Cyberattaque à La Poste : les services en ligne sont de nouveau inaccessibles La Poste et La Banque postale sont visées par une nouvelle cyberattaque jeudi 1er janvier. Si aucune fuite de données n'est à déplorer plusieurs services en ligne ne sont pas accessibles.

La Poste est à nouveau visée par une cyberattaque, jeudi 1er janvier, quelques jours après une première à la période de Noël. Son site internet et "l'ensemble des systèmes d'information" sont inaccessibles. Sur son site Internet, La Poste précise que "ceci engendre des difficultés d'accès ou de fonctionnement de nos services en ligne. Le suivi de colis est indisponible mais sans en empêcher la livraison : la distribution des colis et des courriers continue à s'effectuer ainsi que la remise des instances en bureau de poste", a rapporté franceinfo.

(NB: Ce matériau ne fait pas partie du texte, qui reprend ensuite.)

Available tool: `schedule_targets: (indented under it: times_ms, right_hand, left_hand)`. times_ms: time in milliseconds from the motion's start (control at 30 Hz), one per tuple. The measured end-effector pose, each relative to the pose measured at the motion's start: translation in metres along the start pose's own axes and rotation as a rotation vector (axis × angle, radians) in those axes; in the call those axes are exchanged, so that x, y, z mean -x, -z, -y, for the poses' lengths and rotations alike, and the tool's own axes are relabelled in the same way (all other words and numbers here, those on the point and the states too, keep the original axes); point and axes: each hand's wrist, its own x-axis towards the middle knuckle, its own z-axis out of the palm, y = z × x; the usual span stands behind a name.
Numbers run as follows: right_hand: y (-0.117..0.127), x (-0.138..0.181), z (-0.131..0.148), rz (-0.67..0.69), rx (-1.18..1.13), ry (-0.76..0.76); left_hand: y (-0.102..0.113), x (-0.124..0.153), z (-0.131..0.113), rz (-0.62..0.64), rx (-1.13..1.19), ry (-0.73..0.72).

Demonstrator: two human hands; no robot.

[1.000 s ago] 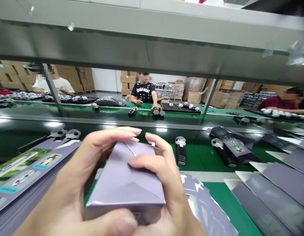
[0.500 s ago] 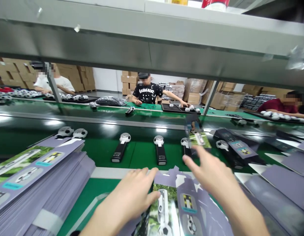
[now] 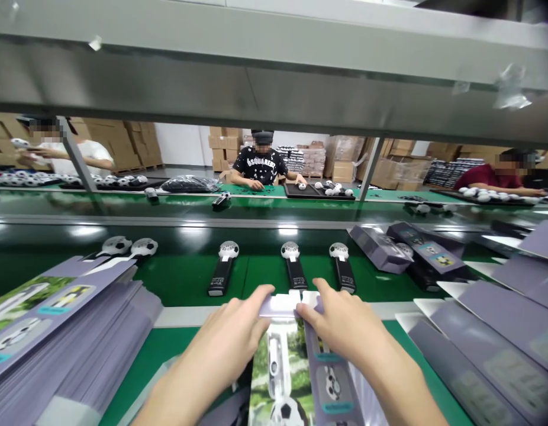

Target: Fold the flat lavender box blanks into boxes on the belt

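A printed lavender-and-green carton (image 3: 280, 364) with pictures of a football-headed gadget is right before me, its end flaps raised at the far end. My left hand (image 3: 232, 334) grips its left side near the flaps, fingers curled over. My right hand (image 3: 349, 325) holds the right side of the same end, thumb at the flap. Beyond my hands, three handheld fans with football heads, a left one (image 3: 221, 275), a middle one (image 3: 295, 272) and a right one (image 3: 344, 272), lie on the green belt (image 3: 256, 281).
Flat cartons (image 3: 92, 349) are stacked at left; more cartons (image 3: 496, 331) fan out at right. A formed box (image 3: 383, 251) lies on the belt's right. A metal shelf (image 3: 256, 89) hangs overhead. Across the line, a co-worker (image 3: 263, 165) handles balls by a black tray (image 3: 296, 190).
My right hand has come back from the belt and taken hold of the carton. The box that was in mid-air beyond it now lies on the belt at right.
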Motion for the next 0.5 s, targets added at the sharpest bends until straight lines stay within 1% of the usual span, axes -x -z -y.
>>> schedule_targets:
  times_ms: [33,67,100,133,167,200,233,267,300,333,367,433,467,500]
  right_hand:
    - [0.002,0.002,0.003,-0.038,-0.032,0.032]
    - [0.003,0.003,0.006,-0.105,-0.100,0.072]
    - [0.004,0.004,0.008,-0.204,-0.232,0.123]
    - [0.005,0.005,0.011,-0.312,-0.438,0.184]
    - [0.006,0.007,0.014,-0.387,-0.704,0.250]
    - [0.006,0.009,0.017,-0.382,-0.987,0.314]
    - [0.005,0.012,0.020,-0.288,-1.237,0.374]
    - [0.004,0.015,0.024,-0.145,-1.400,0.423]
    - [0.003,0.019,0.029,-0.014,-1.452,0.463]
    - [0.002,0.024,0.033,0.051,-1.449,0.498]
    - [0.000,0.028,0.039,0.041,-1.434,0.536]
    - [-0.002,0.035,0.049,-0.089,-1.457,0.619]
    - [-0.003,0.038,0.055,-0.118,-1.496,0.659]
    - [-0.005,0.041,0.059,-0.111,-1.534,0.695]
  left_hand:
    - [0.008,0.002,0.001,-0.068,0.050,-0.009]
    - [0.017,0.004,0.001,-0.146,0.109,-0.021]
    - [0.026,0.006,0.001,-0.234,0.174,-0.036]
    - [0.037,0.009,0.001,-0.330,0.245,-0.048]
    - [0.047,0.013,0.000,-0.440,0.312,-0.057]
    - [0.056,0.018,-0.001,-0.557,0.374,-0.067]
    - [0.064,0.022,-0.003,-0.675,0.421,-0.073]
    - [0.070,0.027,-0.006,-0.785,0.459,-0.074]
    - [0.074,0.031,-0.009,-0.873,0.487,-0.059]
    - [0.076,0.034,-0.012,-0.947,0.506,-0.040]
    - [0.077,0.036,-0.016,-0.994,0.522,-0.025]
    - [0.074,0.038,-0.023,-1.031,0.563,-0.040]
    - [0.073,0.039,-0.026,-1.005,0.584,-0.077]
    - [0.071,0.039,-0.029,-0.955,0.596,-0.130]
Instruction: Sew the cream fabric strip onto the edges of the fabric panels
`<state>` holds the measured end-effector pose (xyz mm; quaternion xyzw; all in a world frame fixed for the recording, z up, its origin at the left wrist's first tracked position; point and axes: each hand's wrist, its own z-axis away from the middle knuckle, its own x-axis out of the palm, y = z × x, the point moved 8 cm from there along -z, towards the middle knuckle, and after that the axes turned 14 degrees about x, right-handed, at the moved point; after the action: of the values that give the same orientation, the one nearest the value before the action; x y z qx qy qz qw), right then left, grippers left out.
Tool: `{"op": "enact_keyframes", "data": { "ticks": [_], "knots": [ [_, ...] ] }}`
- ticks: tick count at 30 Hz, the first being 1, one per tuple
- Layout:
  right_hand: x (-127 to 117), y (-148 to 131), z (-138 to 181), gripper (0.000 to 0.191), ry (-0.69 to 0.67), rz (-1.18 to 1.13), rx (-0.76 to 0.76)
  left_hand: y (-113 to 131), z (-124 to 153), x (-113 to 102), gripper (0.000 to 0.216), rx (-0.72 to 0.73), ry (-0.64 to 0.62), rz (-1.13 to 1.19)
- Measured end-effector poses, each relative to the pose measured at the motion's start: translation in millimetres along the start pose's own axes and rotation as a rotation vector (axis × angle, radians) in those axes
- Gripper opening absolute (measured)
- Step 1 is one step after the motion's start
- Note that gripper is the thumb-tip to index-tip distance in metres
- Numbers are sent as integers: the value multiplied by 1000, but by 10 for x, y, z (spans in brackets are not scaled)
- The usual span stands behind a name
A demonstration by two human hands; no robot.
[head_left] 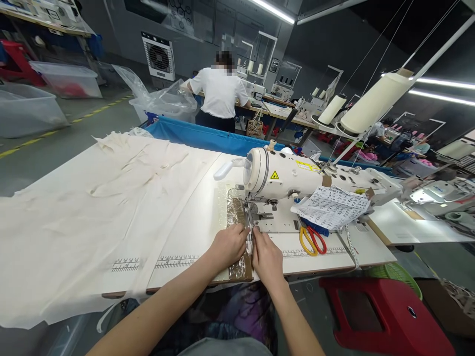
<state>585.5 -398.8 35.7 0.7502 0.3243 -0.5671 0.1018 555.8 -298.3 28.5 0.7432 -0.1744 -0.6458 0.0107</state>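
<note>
Both my hands rest on the sewing table just in front of the presser foot (251, 213) of a white sewing machine (285, 174). My left hand (228, 245) is curled, its fingertips pinched at a narrow pale strip (251, 243) that runs back under the foot. My right hand (267, 258) lies close on the strip's other side, fingers bent and pressed together at it. Under the hands is a brown patch covered in shiny clear tape (237, 213).
Cream fabric (92, 207) covers the table's left half. Yellow- and red-handled scissors (312, 240) and a printed sheet (332, 205) lie right of the needle. Thread cones (374, 101) hang above. A red stool (378, 311), green basket (399, 273), blue bin (208, 136) and a standing person (220, 91) are around.
</note>
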Motion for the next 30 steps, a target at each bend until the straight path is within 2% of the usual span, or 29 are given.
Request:
{"op": "enact_keyframes", "data": {
  "ticks": [4, 8, 11, 15, 19, 22, 24, 26, 30],
  "knots": [
    [-59, -27, 25, 44, 11, -37, -1, 4, -8, -17, 35, 5, 3, 9],
    [-228, 234, 194, 39, 7, -295, 24, 7, -5, -23, 31, 3, 2, 18],
    [-254, 623, 234, 35, -23, -568, 161, 10, 0, -18, 31, 0, -10, 21],
    [-61, 1032, 159, 43, -121, -900, 440, 8, 3, -12, 32, 2, -28, 25],
    [45, 1048, 128, 52, -167, -1065, 581, -2, 11, -19, 31, 3, -28, 34],
    [5, 983, 142, 53, -143, -1089, 578, -14, 17, -16, 31, -2, -17, 43],
    [24, 960, 151, 55, -191, -1106, 566, -17, 15, -12, 31, -3, -8, 49],
    [59, 986, 155, 59, -226, -1123, 565, -16, 9, -23, 30, -6, 1, 55],
    [112, 1113, 143, 66, -198, -1140, 569, 3, 59, -153, 28, -4, 11, 71]
  ]
}}
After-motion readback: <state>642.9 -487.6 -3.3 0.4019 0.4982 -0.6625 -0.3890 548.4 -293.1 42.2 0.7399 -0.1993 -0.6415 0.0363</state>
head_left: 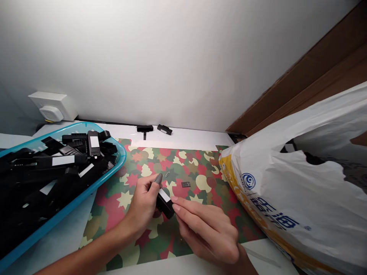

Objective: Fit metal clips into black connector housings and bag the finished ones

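Note:
My left hand (146, 196) is closed around a black plastic device (165, 206) with a white label on its upper side. A grey, tapered end of it or of another piece sticks up past my left thumb; which of the two, I cannot tell. Thumb and fingers of my right hand (208, 227) pinch the near right end of the device, their tips beside the label. Beyond the hands, a small metal clip (168, 174) and a thin dark rectangular piece (185, 184) lie on the camouflage-patterned mat (203, 183).
On the left stands a blue plastic basket (122, 158) heaped with black plastic parts (69, 160). Two black pieces (145, 128) (164, 130) lie near the wall. A white plastic bag (286, 183) bulges on the right, before brown cardboard (301, 76). A white socket box (53, 105) is on the wall.

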A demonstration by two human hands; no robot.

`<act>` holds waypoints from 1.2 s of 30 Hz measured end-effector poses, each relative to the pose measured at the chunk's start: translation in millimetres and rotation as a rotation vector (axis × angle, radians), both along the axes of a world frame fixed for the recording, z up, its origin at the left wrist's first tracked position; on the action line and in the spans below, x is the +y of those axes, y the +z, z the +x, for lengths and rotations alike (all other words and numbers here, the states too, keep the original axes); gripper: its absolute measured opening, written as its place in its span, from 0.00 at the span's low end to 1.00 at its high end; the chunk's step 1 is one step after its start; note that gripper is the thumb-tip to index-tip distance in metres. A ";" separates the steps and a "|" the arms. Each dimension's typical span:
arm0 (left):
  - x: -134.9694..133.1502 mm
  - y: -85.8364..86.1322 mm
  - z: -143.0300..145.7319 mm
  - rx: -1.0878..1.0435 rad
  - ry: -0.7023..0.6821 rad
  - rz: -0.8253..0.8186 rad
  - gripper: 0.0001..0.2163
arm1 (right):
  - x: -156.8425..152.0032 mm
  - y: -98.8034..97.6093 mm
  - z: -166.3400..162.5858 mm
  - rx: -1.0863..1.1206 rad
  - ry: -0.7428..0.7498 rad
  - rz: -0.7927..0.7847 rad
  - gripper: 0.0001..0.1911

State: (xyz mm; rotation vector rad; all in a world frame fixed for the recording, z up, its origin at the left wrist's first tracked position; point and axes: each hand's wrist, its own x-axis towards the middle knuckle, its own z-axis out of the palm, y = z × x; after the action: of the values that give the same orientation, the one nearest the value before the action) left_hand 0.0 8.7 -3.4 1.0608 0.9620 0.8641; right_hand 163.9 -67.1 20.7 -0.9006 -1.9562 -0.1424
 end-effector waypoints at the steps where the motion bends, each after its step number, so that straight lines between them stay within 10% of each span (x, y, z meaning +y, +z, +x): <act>1: -0.5 -0.2 -0.2 0.002 -0.001 0.002 0.27 | -0.1 -0.3 -0.1 -0.008 -0.010 0.015 0.19; 8: -5.7 5.9 -4.4 -0.016 -0.125 0.061 0.20 | -0.2 -2.8 -3.0 0.221 -0.207 -0.044 0.16; 20: 0.1 7.0 0.9 0.002 -0.177 0.113 0.22 | 6.5 -19.1 -1.3 1.072 0.032 -1.053 0.12; 30: 0.9 5.4 1.0 -0.020 -0.210 0.072 0.20 | 12.9 -15.6 -1.6 1.226 0.051 -1.197 0.19; 36: -4.4 11.0 -1.5 -0.013 -0.219 0.060 0.18 | 12.5 -24.8 1.9 1.104 0.018 -0.961 0.14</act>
State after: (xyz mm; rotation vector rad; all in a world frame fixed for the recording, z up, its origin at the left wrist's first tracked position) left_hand -1.5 4.3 7.6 1.1861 0.7965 0.7214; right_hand 165.9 -54.6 -4.1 -1.1707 -0.8946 1.1543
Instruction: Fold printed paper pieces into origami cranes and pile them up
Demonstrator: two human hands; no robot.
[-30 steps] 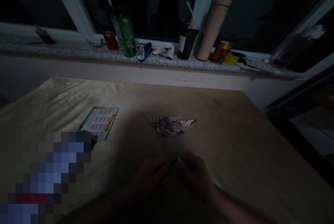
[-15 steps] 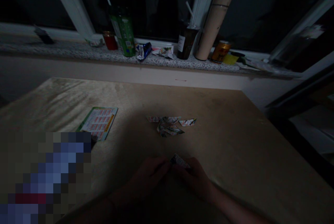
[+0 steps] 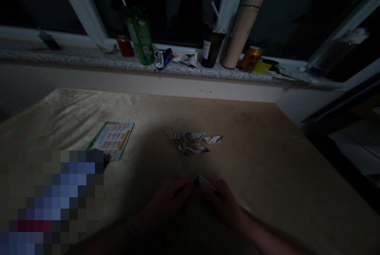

Le coffre-fort sécurisé Digiposte est aussi inaccessible. "Les équipes techniques sont mobilisées pour rétablir au plus vite la situation", a fait savoir La Poste, qui a précisé qu'aucune donnée n'a fuité. De plus, les sites de La Banque Postale sont inaccessibles. Pour payer en ligne, les clients de La Banque Postale ne peuvent pas confirmer leur paiement via l'application, mais peuvent le faire par une authentification par SMS. Les paiements sur les terminaux de paiement ou les retraits au distributeur d'espèces ne sont pas affectés. 

Peu avant Noël, La Poste avait connu une première cyberattaque, le 22 décembre, ce qui a rendu temporairement inaccessibles la quasi-intégralité des services en ligne grand public. Cette attaque par déni de service consiste à faire saturer les serveurs d'un service en ligne pour empêcher ou ralentir son accès. Cette cyberattaque était anormalement longue puisque des perturbations avaient perduré jusqu'au vendredi 26 décembre. Auprès de BFM TV, le parquet de Paris a indiqué que cette première cyberattaque avait été revendiquée par le groupe Noname057, considéré comme pro-russe, auteur d'autres attaques visant principalement l'Ukraine ou ses alliés. Des chercheurs en cybersécurité ont appelé à la prudence car cette revendication est considérée comme tardive et a pu constituer une opportunité pour un groupe cherchant la lumière médiatique.